Abstract Body: Introduction: The tunica adventitia of human blood vessels homes stem/progenitor cells. Prior studies confirm that the adventitia resident progenitors participate in vascular pathologies such as atherosclerosis and vessel injury. However, primary challenge is to unravel the identity and function of these heterogenous cell population. To address this, an integrated single cell and spatial transcriptomics, and functional assays to identify adventitial progenitor cells within human blood vessels were performed. Our findings revealed the presence of Thrombomodulin (CD141/THBD) expressing adventitial progenitor subset with distinct proliferative and osteogenic capacity.
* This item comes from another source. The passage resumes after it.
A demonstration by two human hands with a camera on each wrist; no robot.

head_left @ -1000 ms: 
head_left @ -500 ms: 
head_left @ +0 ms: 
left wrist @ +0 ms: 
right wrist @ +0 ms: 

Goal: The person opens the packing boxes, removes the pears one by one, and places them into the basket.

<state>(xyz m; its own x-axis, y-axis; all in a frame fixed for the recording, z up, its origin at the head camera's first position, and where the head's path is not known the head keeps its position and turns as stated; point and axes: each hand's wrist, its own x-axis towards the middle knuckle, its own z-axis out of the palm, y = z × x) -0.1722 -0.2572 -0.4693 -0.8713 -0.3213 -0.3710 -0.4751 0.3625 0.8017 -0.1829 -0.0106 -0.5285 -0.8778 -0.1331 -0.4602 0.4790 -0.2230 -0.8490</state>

Methods and Results: Single-cell RNA sequencing of flow cytometry purified CD34⁺CD31^-CD45^-CD146^- human adipose derived adventitial progenitors were performed. Three clusters were identified that expressed adventitial cell marker, CD34, with no notable expression of smooth muscle, endothelial cell, or pericyte markers. Cell surface markers previously undescribed in adventitial cells were then investigated revealing the Thrombomodulin expressing subsets (THBD^High/Low). Combined spatial transcriptomics (n=4 vessels) and scRNA-seq showed the homogenous distribution of THBD^High cells in the adventitia of artery and vein . Increased expression of THBDwas associated with early pseudotime, making these cells primitive in progenitor hieracrchy . GO terms of THBD^High cell associated with proliferative and inflammatory responses while THBD^Low cells supported osteogenesis and angiogenesis. Curated KEGG pathways revealed major signaling mechanisms modulating these subsets. In situ immunofluorescence staining confirmed colocalization of CD34⁺CD141⁺ cells in adventitia. In vitro isolation and characterization of CD141^High/Low cells by flow cytometry confirmed CD141^High cells to be 4% (n=3 donors) of total adventitial cells and showed increased colony formation, proliferation with decreased osteogenic potential in comparison to CD141^Low expressing cells.
Conclusion: In summary, the present study highlights the presence of phenotypically, functionally, and spatially defined subsets of human adventitial progenitor cells based on expression of Thrombomodulin. Study resolves the complexity of human adventitial progenitor niche and with future implication on the role of these cells in vessel pathologies.